Градов переглядывается с президентом, предвкушая эффект, который вызовет разъяснение. Однако президент не спешит удивить аудиторию. Он только говорит:
— Я затрудняюсь сказать заранее, кто окажется здесь нужнее — астрономы, палеонтологи, геологи или представители любой другой науки. Я не знаю, кого больше всех заденет это событие.
— Какое событие? К чему игра в таинственность? — нетерпеливо спрашивает Забродин.
— Товарищ Градов, доложите нам о результатах предварительного исследования шара, — просит президент и садится на свое место.
— Академик Ефремов утверждает, что металл, из которого выплавлен шар, является для него… загадкой. Технология получения такого сплава не известна нашей науке, — так начинает Градов.
Бахарев, который хотел уже было передать шар дальше, вырывает его из очередных рук и прижимает к груди.
— Во всяком случае… металл шара обладает целым рядом свойств невероятных. Например, он абсолютно непроницаем для жестких рентгеновских лучей, непроницаем для ультразвука, не плавится при пяти тысячах градусов… — продолжает Градов.
— Позвольте, позвольте! — перебивает Бахарев. — Не торопитесь и начните сначала. Прежде всего: что ЭТО и откуда ОНО взялось?
* * *
— Лопнет?! — удивился Верхоглядкин. — Какая идея?»

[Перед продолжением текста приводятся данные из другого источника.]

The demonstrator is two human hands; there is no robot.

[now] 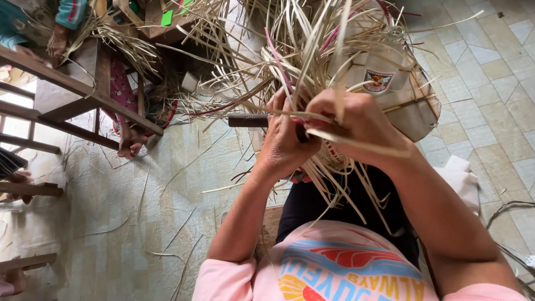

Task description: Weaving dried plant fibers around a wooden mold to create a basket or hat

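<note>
My left hand (281, 142) grips a dark cylindrical tool handle (248, 120) that sticks out to the left. My right hand (356, 122) is closed around a bundle of pale straw strips (301, 50), with a few pink strips among them. The strips fan upward and outward from both hands. The two hands touch each other over my lap, where a small woven piece (334, 159) sits partly hidden under them.
A white bag with a badge (390, 83) lies behind the strips on the tiled floor (490, 83). Another person's feet (131, 145) and hand (56, 44) are at the left by a wooden bench (83, 89). Loose strips litter the floor.
</note>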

— Я нашел источник энергии… почище атомной! Мировое открытие! Только клянись сохранить все в тайне!.. (См. стр. 38.)
* * *
— Для того мы все здесь и собрались, чтобы СООБЩА ответить на эти вопросы, — смеется президент и обращается к шахтерам: — Кто из вас расскажет, товарищи?

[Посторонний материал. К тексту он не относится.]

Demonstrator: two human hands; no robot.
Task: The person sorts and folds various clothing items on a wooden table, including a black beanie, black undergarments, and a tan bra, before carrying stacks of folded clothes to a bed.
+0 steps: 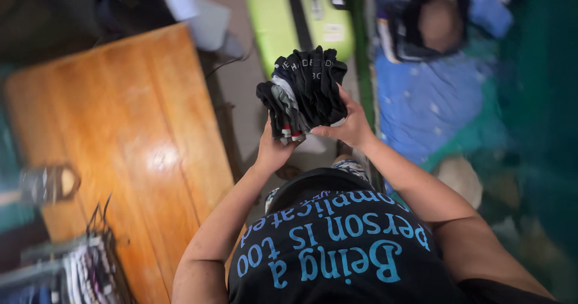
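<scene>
Item 1: bundle of dark socks (306, 93), black and grey with a few red and white edges, packed side by side in a fan. Held in the air right of the wooden table (120, 153), above a strip of bare floor.

Item 2: left hand (272, 150), beneath the bundle, fingers curled up around its lower end, closed on it.

Item 3: right hand (352, 126), on the side of the bundle away from the table, thumb and fingers pressed into it, also closed on it.

Item 4: green suitcase (301, 15), beyond the bundle, past the table's far right corner.

Item 5: blue bedding (427, 99), well right of the table.

Step in hand, as judged: gathering and squaring the bundle. Next move calls for both grips kept tight so no sock slips from the fan.
</scene>
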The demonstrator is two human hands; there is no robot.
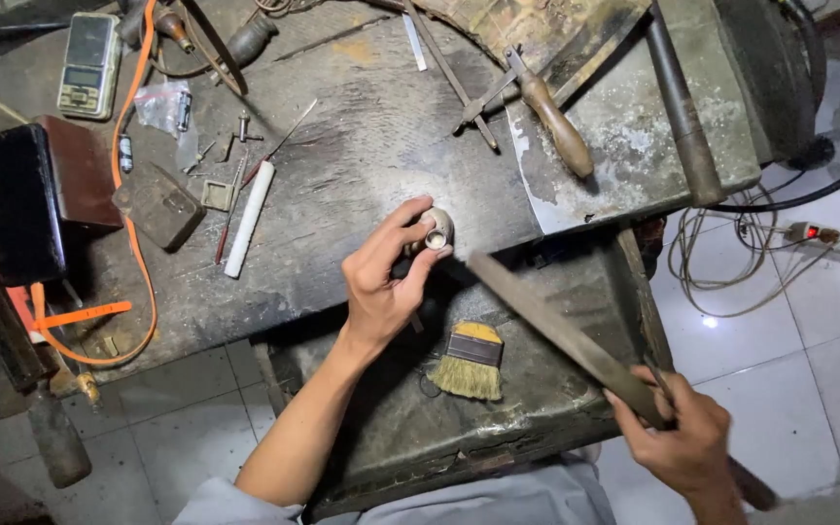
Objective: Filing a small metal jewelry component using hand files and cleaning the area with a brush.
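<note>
My left hand [386, 277] pinches a small silver ring-shaped metal piece [436, 231] against the front edge of the dark worn workbench [362, 165]. My right hand [682, 437] grips the handle end of a long flat metal file [556, 331]. The file slants up and left, and its tip ends just right of the metal piece. A small brush [470, 362] with a dark ferrule and yellow bristles lies in the tray [537, 408] below the bench, between my two arms.
On the bench lie a white rod [249, 218], a wooden-handled tool [554, 122], a pocket scale [87, 64], a dark block [158, 205], an orange cord [138, 262] and small bits. A power strip [836, 238] and cables rest on the tiled floor at right.
</note>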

— Могу я, — с готовностью дергается Леша. Но Мажид «осаживает» приятеля.
— Я расскажу, — неторопливо поднимается он.
В просторном помещении секретариата толпятся многочисленные газетчики.
Распахивается дверь, за которой происходило совещание. Выходит президент.

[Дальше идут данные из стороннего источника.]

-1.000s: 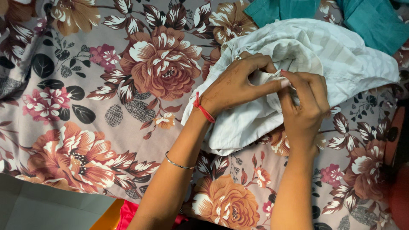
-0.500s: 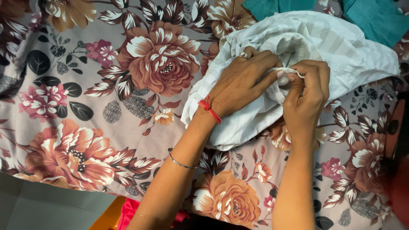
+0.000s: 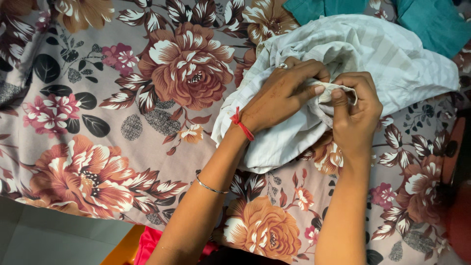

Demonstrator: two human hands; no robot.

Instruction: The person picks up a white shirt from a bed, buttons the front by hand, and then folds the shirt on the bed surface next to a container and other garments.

— Магнитофон, кинооператора! Немедленно! — приказывает он и обращается к газетчикам: — Товарищи, нужен только один из вас.
— Значит, я! — тотчас выходит вперед Алимкулов.
Все засмеялись, но возражать не стали.
Вспыхивает «мигалка». Объекты фотоаппаратов направлены в сторону двери, из которой выходят Бахарев с Мажидом. В руках старика шар, который он теперь не хочет отдавать никому. Старый профессор выглядит ошеломленным, помолодевшим и счастливым.
Президент берет под руки Бахарева и Забродина и направляется к выходу.
По улицам города мчится вереница легковых автомашин. И мы слышим голос Бахарева:
— Кажется, что удивительного может произойти в век атомной энергии и счетных машин, в век строительства искусственных спутников Земли и подготовки межпланетных экспедиций? Оказывается, удивительное может случиться и в такой век. Может! Случилось!
Машина президента. На переднем сиденье — президент и Забродин. На заднем — Бахарев и Алимкулов.
Старый профессор вкладывает в руки журналиста шар:
— Шар как шар, что же тут необыкновенного, не так ли, голубчик? — спрашивает он. — Но есть основания думать, что он попал в угольный пласт во времена образования угля на Земле.
— Триста миллионов лет назад?! — изумляется Алимкулов и невольно отдергивает руки.
— А могли на земном шаре триста миллионов лет назад быть люди? — спрашивает Бахарев.
— В каменноугольный период? Нет. Обезьян даже не было, — неуверенно отзывается журналист, привыкший задавать вопросы, но уж никак не отвечать на них. — Хвощи были. Папоротники древовидные были… Стегоцефалы были… А шар сделали люди?
— Не могли же стегоцефалы отлить шар! — кричит старик. — Откуда он взялся, голубчик? Откуда?
— И вы не знаете? Кто знает? Он знает? — журналист указывает на Забродина.
— И я не знаю. — оборачивается к ним Забродин. — Я знаю только одно: шар не мог пролежать в земле триста миллионов лет. По одной простой причине: триста миллионов лет назад его никто не мог сделать. Слишком неправдоподобно!
— Для вас! — азартно говорит Бахарев.
— Почему только для меня?
Бахарев вместо ответа вкладывает загадочный шар ему в руки.
— Шара не может быть, а он есть. Вот он. Чувствуете, какой тяжелый? Смотрите на него!
— Предпочитаю не верить своим глазам и рукам, чтобы не поверить в чудеса, бога и чорта! — говорит Забродин, возвращая шар Бахареву.